◆ TASK OBJECTIVE
Answer with one number only, the count of lines in the material below that hold "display".

◆ EXERCISE DATA
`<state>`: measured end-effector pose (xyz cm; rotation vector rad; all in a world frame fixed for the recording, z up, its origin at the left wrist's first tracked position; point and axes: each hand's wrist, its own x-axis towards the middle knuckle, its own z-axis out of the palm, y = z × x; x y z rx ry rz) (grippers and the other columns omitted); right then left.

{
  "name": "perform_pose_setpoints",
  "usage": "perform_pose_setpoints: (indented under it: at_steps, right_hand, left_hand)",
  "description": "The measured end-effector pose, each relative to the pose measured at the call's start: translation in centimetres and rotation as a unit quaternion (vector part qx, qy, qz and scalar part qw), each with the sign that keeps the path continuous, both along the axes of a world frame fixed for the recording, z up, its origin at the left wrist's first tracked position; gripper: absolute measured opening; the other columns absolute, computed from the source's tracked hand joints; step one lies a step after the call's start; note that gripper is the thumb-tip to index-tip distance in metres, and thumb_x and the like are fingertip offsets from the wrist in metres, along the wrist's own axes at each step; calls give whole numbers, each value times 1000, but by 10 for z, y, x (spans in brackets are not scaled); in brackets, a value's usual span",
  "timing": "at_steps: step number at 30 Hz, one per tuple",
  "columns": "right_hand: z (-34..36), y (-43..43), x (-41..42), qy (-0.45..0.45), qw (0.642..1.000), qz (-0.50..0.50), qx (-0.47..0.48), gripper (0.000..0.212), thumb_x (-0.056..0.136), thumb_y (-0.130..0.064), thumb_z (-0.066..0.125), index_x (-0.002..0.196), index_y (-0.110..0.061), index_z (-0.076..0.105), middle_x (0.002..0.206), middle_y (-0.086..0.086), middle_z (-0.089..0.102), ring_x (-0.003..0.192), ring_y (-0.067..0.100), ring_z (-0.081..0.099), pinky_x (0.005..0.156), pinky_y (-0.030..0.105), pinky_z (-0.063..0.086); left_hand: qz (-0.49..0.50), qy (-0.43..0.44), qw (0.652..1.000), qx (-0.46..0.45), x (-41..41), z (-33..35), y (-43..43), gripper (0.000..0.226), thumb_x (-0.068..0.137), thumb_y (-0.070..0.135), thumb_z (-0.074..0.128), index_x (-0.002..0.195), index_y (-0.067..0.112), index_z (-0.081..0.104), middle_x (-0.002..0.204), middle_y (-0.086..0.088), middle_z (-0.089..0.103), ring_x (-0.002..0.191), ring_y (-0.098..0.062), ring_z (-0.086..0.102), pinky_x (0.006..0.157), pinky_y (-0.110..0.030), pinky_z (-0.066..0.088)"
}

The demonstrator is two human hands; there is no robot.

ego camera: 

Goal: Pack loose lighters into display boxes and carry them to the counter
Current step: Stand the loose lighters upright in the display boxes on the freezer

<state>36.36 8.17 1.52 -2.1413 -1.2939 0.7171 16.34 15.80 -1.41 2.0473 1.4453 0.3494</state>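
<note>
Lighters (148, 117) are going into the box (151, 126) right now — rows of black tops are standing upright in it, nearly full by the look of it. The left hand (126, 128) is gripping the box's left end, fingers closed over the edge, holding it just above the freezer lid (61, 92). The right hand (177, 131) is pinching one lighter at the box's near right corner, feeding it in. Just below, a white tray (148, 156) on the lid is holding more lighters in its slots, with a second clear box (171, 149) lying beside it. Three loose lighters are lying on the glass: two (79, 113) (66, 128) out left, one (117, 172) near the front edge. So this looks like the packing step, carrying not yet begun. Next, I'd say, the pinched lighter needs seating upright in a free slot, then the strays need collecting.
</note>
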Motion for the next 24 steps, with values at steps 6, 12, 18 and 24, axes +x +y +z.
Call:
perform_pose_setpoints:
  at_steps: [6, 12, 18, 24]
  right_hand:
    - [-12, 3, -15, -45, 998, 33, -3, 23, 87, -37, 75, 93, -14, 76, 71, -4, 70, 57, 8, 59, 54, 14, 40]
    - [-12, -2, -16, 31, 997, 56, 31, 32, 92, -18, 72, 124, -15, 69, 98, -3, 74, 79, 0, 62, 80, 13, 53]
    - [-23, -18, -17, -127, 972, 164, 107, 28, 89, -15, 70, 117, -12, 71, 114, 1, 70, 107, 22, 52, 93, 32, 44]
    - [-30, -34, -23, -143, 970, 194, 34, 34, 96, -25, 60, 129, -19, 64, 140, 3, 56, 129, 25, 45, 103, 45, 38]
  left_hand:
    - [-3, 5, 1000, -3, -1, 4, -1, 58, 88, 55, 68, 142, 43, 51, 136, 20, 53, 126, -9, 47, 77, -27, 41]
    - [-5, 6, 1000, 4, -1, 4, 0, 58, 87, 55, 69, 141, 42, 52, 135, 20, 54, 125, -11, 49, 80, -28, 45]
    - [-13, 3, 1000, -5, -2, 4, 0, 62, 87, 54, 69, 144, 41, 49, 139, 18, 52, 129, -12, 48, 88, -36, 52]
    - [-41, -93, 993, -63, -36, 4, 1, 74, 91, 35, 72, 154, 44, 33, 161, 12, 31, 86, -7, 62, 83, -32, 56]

◆ SOLUTION TO THIS PROBLEM
2